Give back, word for word, the line that contains "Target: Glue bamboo" and all lines after it in the material, through the last; please include only these.

=-=-=

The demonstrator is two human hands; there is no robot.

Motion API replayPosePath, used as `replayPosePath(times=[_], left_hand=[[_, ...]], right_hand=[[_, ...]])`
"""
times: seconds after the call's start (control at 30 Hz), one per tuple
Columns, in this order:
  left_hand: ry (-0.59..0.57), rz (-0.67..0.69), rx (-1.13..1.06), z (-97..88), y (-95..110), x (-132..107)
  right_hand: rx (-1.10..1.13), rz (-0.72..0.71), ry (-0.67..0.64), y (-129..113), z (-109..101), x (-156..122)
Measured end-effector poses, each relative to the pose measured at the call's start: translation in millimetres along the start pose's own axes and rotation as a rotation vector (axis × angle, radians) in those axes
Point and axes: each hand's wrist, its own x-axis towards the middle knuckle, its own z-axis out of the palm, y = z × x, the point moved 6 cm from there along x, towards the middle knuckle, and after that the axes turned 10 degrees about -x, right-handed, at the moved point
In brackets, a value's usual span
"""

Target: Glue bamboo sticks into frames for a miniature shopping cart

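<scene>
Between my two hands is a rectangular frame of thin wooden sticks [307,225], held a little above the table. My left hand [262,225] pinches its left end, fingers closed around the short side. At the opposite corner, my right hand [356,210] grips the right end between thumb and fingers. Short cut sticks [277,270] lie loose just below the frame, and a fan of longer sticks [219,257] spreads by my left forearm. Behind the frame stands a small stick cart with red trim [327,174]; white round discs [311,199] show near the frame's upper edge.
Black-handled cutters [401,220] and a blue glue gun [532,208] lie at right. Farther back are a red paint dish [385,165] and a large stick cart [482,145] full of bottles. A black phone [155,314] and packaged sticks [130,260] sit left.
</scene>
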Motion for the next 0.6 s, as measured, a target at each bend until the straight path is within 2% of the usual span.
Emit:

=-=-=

* _OUTPUT FOR THIS EXERCISE_:
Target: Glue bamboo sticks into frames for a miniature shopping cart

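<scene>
Between my two hands is a rectangular frame of thin wooden sticks [307,225], held a little above the table. My left hand [262,225] pinches its left end, fingers closed around the short side. At the opposite corner, my right hand [356,210] grips the right end between thumb and fingers. Short cut sticks [277,270] lie loose just below the frame, and a fan of longer sticks [219,257] spreads by my left forearm. Behind the frame stands a small stick cart with red trim [327,174]; white round discs [311,199] show near the frame's upper edge.
Black-handled cutters [401,220] and a blue glue gun [532,208] lie at right. Farther back are a red paint dish [385,165] and a large stick cart [482,145] full of bottles. A black phone [155,314] and packaged sticks [130,260] sit left.
</scene>
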Motion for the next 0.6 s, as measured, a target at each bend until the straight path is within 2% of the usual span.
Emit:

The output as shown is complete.